TRY IT: Below are entries. Copy exactly the lines running from the line that holds "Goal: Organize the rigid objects" to the line that holds "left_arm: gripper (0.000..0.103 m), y", with both ends included.

[Source records]
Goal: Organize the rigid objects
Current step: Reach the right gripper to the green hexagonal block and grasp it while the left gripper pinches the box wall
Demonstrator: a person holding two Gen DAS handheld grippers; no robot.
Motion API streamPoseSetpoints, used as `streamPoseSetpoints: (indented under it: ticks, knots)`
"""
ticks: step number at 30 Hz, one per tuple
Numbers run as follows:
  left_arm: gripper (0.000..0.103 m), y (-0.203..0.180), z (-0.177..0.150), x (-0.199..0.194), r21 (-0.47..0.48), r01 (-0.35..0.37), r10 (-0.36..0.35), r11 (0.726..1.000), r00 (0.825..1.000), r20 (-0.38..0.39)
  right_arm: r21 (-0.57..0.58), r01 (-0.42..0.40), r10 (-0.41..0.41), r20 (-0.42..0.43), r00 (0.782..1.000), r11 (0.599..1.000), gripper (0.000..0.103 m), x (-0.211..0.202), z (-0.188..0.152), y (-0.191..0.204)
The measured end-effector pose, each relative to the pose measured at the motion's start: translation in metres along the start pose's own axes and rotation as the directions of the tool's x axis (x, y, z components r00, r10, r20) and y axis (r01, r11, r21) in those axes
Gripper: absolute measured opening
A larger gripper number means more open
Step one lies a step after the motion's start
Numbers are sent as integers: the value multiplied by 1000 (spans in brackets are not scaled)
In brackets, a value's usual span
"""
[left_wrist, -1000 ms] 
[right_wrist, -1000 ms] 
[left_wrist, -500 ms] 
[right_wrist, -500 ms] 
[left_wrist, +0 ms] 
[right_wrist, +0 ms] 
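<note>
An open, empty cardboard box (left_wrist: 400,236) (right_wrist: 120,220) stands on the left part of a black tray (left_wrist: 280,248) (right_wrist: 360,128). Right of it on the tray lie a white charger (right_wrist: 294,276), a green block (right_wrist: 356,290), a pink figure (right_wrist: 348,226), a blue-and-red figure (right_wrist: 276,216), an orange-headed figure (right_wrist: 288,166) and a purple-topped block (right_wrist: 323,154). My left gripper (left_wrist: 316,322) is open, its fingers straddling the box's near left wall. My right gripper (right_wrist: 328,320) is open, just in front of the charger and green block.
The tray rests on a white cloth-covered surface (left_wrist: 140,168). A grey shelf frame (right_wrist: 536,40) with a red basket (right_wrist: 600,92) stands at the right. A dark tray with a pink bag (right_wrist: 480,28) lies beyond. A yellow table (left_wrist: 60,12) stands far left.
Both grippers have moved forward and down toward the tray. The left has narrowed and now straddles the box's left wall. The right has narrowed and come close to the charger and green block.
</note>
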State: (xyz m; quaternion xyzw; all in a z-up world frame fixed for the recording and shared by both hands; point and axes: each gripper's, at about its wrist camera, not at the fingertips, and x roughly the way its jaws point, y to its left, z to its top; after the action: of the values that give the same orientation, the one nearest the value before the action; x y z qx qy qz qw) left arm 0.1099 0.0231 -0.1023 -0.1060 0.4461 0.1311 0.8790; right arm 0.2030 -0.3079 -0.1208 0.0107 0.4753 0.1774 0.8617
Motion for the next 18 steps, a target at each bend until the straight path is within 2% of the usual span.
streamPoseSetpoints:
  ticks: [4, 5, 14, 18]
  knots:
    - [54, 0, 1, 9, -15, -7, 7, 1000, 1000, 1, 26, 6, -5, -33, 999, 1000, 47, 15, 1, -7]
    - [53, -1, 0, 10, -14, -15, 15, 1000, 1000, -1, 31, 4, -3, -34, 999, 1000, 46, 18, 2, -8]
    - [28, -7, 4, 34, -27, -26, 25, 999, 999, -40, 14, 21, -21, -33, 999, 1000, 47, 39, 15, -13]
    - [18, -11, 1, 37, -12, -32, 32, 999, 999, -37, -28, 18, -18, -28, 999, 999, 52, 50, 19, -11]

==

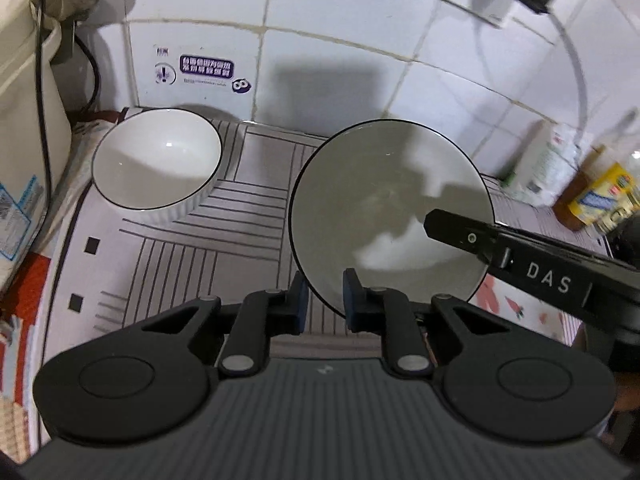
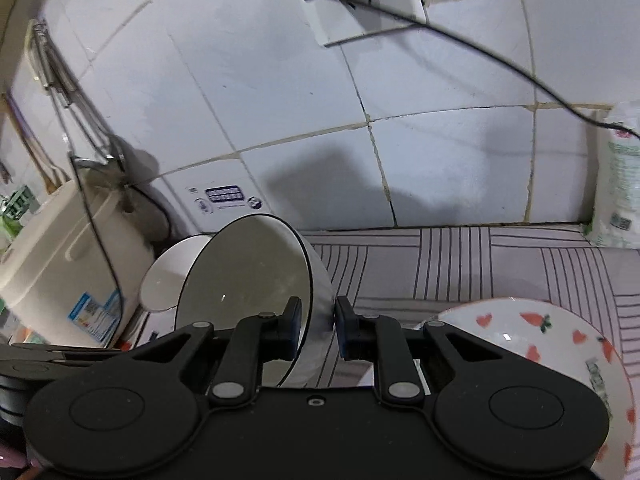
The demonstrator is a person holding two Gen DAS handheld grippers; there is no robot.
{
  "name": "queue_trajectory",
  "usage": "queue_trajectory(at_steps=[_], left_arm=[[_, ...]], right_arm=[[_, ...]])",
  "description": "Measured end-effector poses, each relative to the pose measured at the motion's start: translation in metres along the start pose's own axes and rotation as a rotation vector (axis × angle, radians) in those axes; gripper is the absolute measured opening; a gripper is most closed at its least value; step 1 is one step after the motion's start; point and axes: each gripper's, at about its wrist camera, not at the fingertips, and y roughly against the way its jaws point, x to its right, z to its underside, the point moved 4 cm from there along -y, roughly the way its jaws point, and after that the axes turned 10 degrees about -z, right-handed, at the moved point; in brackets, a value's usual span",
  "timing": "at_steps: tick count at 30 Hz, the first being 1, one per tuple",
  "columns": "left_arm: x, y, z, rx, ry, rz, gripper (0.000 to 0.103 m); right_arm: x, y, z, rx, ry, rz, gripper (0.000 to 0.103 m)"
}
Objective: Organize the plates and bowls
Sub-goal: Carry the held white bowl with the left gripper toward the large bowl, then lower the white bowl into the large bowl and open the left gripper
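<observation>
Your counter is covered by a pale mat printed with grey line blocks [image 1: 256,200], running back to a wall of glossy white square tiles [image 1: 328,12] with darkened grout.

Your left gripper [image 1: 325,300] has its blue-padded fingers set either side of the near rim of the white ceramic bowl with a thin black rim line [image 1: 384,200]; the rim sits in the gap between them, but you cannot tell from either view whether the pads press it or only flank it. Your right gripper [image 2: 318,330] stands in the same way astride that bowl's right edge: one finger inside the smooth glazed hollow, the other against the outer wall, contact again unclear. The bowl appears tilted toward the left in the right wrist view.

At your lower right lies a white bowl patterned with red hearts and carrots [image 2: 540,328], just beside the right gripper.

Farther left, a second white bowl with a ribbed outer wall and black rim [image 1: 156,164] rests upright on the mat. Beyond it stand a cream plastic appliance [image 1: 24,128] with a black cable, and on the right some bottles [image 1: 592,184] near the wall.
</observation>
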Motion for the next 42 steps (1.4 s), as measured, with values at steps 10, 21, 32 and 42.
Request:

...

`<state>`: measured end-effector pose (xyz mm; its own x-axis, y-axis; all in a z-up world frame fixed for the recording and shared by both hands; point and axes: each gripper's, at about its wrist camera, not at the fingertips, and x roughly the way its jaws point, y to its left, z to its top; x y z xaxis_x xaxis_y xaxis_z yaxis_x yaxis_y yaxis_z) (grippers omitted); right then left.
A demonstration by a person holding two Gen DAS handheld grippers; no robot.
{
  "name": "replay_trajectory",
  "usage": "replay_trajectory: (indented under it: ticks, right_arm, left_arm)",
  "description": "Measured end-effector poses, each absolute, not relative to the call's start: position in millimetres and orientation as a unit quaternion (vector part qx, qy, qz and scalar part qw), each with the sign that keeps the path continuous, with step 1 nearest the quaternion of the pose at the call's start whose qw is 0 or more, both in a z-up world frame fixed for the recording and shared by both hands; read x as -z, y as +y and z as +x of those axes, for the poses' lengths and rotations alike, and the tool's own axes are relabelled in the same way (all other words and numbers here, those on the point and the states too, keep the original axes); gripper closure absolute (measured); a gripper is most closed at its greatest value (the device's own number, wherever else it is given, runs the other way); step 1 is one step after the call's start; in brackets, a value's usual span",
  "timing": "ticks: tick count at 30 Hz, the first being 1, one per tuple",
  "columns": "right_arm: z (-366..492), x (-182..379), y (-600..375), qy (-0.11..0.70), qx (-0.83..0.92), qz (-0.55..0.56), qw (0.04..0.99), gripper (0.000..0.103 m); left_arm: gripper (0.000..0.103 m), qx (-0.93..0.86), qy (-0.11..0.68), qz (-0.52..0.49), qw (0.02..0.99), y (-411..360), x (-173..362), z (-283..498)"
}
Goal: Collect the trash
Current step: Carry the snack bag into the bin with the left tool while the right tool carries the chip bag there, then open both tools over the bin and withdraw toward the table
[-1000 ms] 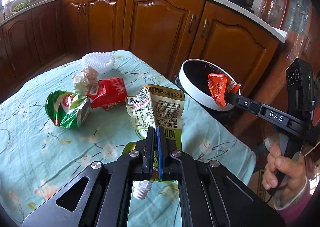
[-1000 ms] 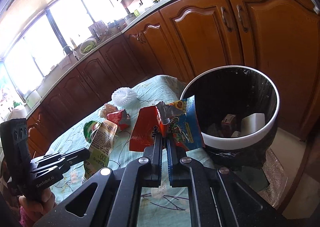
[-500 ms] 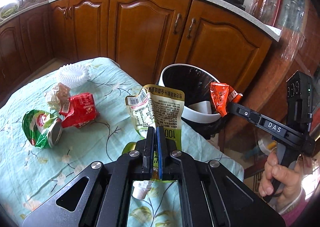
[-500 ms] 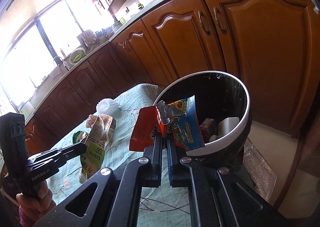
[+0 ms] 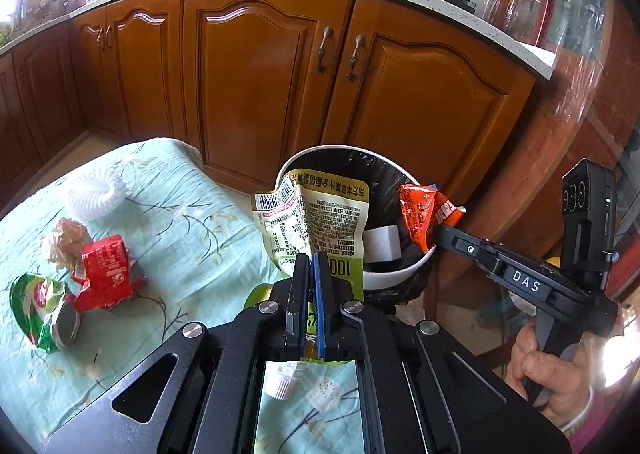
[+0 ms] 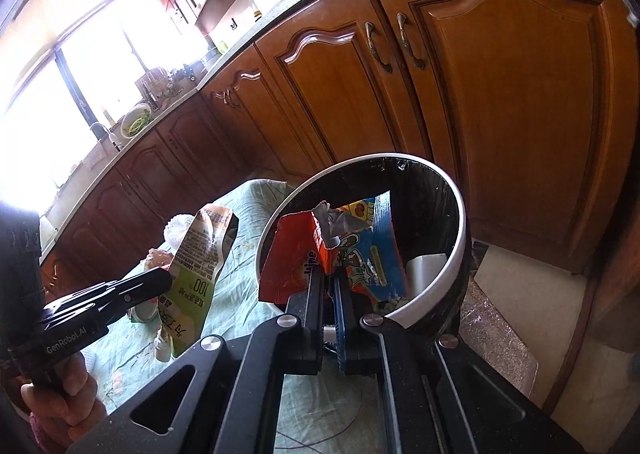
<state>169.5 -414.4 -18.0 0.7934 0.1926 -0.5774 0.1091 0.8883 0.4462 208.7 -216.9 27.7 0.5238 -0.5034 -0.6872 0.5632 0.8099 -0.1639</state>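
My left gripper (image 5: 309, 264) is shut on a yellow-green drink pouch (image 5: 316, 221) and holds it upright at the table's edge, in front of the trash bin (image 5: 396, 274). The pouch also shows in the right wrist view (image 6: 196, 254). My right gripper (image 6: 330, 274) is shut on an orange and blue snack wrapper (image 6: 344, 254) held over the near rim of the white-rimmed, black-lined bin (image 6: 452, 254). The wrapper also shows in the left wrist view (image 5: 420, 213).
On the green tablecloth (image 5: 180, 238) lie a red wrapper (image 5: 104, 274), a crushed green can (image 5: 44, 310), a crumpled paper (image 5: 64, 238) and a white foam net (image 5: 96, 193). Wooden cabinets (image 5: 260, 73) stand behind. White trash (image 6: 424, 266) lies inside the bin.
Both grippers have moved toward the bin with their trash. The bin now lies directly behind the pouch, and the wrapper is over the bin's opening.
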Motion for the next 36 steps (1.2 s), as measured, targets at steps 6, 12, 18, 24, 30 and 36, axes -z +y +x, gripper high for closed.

TASK SOLUTION:
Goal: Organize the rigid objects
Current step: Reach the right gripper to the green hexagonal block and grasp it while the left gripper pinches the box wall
Demonstrator: a person holding two Gen DAS handheld grippers; no robot.
Motion API streamPoseSetpoints, used as `streamPoseSetpoints: (indented under it: ticks, knots)`
"""
ticks: step number at 30 Hz, one per tuple
Numbers run as follows:
  left_arm: gripper (0.000..0.103 m), y (-0.203..0.180), z (-0.177..0.150), x (-0.199..0.194), r21 (-0.47..0.48), r01 (-0.35..0.37), r10 (-0.36..0.35), r11 (0.726..1.000), r00 (0.825..1.000), r20 (-0.38..0.39)

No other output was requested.